>>>>

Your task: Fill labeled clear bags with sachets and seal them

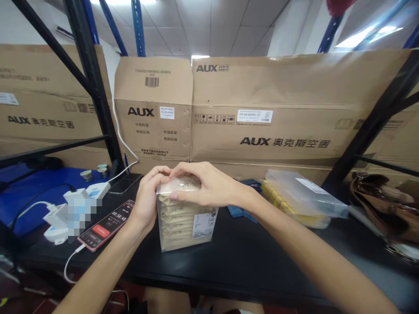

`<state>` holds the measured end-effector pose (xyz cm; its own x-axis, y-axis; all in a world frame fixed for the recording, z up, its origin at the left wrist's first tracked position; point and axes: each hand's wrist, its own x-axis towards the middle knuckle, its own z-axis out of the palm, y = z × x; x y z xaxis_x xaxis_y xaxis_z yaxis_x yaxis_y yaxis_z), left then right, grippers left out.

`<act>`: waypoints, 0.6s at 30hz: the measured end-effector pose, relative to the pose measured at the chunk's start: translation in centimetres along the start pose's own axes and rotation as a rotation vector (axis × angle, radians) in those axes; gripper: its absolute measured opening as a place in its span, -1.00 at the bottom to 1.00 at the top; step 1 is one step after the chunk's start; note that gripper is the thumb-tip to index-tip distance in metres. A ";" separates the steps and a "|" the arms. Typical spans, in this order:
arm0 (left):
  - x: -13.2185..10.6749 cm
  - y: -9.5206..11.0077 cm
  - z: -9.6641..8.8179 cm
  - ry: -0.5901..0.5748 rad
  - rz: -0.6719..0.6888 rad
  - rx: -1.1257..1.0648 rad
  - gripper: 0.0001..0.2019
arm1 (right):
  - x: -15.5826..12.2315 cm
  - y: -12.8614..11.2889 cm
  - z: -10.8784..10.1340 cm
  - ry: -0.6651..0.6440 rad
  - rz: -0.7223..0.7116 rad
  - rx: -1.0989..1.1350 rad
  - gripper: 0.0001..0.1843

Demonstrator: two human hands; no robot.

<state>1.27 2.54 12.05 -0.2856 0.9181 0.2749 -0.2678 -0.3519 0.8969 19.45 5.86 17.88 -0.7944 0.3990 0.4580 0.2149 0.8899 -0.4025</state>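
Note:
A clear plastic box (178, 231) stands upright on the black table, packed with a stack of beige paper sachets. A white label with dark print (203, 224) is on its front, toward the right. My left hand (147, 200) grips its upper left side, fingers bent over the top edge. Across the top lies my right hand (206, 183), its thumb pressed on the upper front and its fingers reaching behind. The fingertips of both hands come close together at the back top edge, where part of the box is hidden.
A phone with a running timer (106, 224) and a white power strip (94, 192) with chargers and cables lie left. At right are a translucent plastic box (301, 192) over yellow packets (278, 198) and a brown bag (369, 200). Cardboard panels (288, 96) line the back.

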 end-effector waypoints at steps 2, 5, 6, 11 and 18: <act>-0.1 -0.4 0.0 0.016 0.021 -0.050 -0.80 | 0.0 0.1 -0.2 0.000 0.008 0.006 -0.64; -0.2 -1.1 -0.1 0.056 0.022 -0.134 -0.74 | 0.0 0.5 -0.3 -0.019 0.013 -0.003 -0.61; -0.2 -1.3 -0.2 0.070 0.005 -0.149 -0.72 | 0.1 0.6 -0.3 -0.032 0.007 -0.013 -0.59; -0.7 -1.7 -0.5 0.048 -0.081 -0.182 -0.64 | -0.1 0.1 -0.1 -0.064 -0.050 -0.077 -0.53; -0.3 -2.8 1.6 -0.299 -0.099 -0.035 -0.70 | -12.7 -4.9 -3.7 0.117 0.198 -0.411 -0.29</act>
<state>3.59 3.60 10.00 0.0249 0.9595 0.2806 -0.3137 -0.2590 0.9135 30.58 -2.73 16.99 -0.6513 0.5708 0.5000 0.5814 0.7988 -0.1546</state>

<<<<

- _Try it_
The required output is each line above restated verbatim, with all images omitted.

- _Answer section_
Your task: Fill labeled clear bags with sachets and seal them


`<state>` holds the measured end-effector pose (xyz cm; its own x-axis, y-axis; all in a world frame fixed for the recording, z up, its origin at the left wrist's first tracked position; point and axes: each hand's wrist, its own x-axis towards the middle knuckle, its own z-axis out of the palm, y = z × x; x y z xaxis_x xaxis_y xaxis_z yaxis_x yaxis_y yaxis_z), left then right, grippers left out.

`<act>`: waypoints, 0.6s at 30hz: the measured end-effector pose, relative to the pose measured at the chunk's start: translation in centimetres along the start pose's own axes and rotation as a rotation vector (axis × angle, radians) in those axes; gripper: its absolute measured opening as a place in its span, -1.00 at the bottom to 1.00 at the top; step 1 is one step after the chunk's start; note that gripper is the thumb-tip to index-tip distance in metres. A ";" separates the steps and a "|" the arms. Typical spans, in this order:
arm0 (left):
  - x: -13.2185..10.6749 cm
  - y: -9.5206..11.0077 cm
  - z: -9.6641..8.8179 cm
  - ry: -0.5901..0.5748 rad
  - rz: -0.6719..0.6888 rad
  - rx: -1.1257..1.0648 rad
  - gripper: 0.0001..0.2019
arm1 (right):
  - x: -15.5826..12.2315 cm
  - y: -12.8614..11.2889 cm
  - z: -10.8784..10.1340 cm
  - ry: -0.6651..0.6440 rad
  - rz: -0.7223..0.7116 rad
  - rx: -1.0989..1.1350 rad
  - gripper: 0.0001..0.1843

Demonstrator: two human hands; no robot.

<state>1.27 2.54 12.05 -0.2856 0.9181 0.2749 -0.2678 -0.3519 0.8969 19.45 5.86 17.88 -0.7944 0.3990 0.4580 0.2149 0.8899 -0.4025</state>
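Note:
A clear plastic box (178, 231) stands upright on the black table, packed with a stack of beige paper sachets. A white label with dark print (203, 224) is on its front, toward the right. My left hand (147, 200) grips its upper left side, fingers bent over the top edge. Across the top lies my right hand (206, 183), its thumb pressed on the upper front and its fingers reaching behind. The fingertips of both hands come close together at the back top edge, where part of the box is hidden.
A phone with a running timer (106, 224) and a white power strip (94, 192) with chargers and cables lie left. At right are a translucent plastic box (301, 192) over yellow packets (278, 198) and a brown bag (369, 200). Cardboard panels (288, 96) line the back.
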
 end-effector waypoints at steps 2, 5, 6, 11 and 18: <act>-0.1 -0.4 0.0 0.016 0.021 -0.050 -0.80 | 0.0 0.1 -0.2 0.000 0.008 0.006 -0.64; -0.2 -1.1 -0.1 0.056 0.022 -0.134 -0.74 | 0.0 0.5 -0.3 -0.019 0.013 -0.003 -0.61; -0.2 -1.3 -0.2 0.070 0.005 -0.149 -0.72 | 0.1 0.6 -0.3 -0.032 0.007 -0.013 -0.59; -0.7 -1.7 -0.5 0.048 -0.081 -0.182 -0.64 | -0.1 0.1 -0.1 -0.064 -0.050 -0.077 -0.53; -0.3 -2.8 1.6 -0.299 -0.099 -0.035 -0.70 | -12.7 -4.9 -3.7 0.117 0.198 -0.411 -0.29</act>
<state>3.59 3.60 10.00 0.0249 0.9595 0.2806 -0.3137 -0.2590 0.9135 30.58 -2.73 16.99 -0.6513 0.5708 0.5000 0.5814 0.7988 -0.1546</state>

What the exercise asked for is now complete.